### REQUIRED ACTION:
Retype each record exactly, please. Skip none.
====== DATA TO PROCESS
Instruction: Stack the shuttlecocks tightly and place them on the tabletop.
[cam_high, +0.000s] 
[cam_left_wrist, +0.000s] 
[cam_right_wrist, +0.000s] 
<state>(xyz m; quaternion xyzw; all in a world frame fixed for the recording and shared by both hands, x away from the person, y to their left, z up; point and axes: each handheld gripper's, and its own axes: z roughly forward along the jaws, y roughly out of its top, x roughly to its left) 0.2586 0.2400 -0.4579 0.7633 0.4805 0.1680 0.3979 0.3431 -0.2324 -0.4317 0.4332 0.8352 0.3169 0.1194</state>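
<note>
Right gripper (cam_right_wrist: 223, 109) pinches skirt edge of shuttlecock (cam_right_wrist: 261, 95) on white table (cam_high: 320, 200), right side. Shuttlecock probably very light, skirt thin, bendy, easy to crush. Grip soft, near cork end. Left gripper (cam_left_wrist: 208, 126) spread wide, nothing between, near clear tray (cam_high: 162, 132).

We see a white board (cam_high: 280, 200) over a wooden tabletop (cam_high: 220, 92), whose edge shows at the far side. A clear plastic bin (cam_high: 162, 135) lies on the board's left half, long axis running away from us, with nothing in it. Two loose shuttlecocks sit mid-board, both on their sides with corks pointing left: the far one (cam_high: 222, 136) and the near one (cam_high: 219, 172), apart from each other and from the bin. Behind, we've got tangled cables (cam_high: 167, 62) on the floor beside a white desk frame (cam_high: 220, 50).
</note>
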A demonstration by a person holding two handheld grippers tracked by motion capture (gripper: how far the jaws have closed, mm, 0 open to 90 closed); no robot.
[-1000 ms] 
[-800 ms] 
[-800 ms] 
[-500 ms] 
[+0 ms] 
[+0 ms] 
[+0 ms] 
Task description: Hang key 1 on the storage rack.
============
### OUTPUT OF THE EXERCISE:
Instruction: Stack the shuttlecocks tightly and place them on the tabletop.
[cam_high, +0.000s] 
[cam_left_wrist, +0.000s] 
[cam_right_wrist, +0.000s] 
<state>(xyz m; quaternion xyzw; all in a world frame fixed for the recording and shared by both hands, x away from the person, y to their left, z up; point and axes: each handheld gripper's, and its own axes: z roughly forward along the jaws, y roughly out of its top, x roughly to its left) 0.2586 0.2400 -0.4579 0.7633 0.4805 0.1680 0.3979 0.3431 -0.2324 -0.4317 0.4332 0.8352 0.3169 0.1194</state>
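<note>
Right gripper (cam_right_wrist: 223, 109) pinches skirt edge of shuttlecock (cam_right_wrist: 261, 95) on white table (cam_high: 320, 200), right side. Shuttlecock probably very light, skirt thin, bendy, easy to crush. Grip soft, near cork end. Left gripper (cam_left_wrist: 208, 126) spread wide, nothing between, near clear tray (cam_high: 162, 132).

We see a white board (cam_high: 280, 200) over a wooden tabletop (cam_high: 220, 92), whose edge shows at the far side. A clear plastic bin (cam_high: 162, 135) lies on the board's left half, long axis running away from us, with nothing in it. Two loose shuttlecocks sit mid-board, both on their sides with corks pointing left: the far one (cam_high: 222, 136) and the near one (cam_high: 219, 172), apart from each other and from the bin. Behind, we've got tangled cables (cam_high: 167, 62) on the floor beside a white desk frame (cam_high: 220, 50).
</note>
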A demonstration by a person holding two handheld grippers tracked by motion capture (gripper: how far the jaws have closed, mm, 0 open to 90 closed); no robot.
[-1000 ms] 
[-800 ms] 
[-800 ms] 
[-500 ms] 
[+0 ms] 
[+0 ms] 
[+0 ms] 
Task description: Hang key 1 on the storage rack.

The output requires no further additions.